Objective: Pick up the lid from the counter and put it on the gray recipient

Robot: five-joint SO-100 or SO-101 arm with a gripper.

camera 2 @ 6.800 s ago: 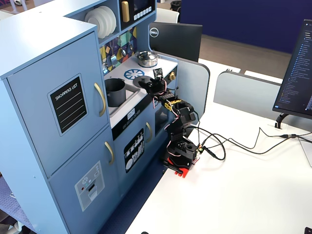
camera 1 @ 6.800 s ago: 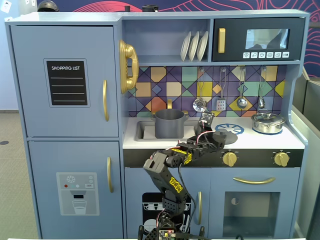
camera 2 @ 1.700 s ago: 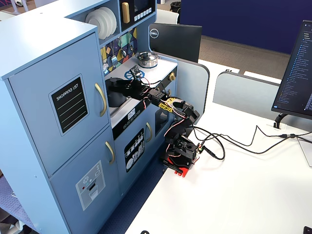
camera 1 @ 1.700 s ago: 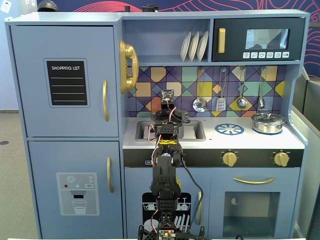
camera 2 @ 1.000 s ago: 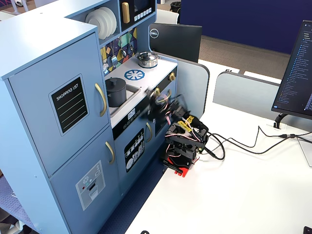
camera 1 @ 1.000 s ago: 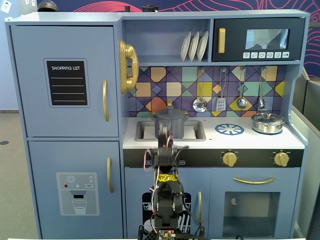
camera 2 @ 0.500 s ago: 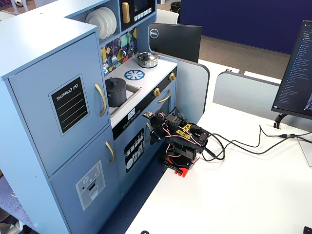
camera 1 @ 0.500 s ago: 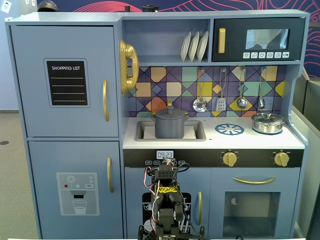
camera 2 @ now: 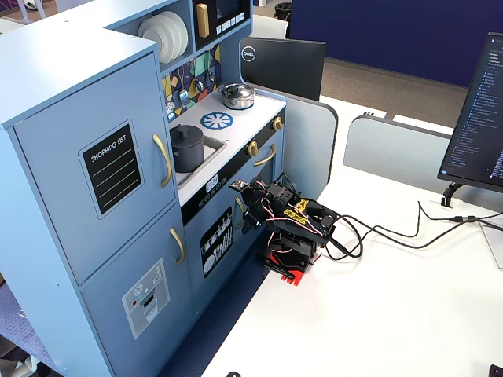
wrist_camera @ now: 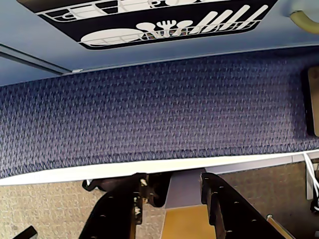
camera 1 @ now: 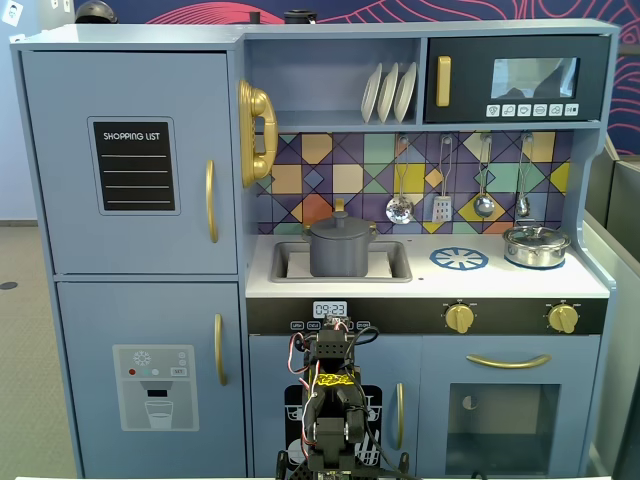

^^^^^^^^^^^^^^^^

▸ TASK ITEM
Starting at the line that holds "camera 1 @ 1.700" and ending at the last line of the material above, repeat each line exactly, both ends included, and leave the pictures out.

▸ THE COMPLETED TASK
camera 1 @ 1.700 s ago: 
camera 2 @ 1.000 s ago: 
camera 1 @ 1.000 s ago: 
camera 2 @ 0.500 s ago: 
camera 1 @ 0.500 s ago: 
camera 2 @ now: 
wrist_camera @ now: 
camera 1 @ now: 

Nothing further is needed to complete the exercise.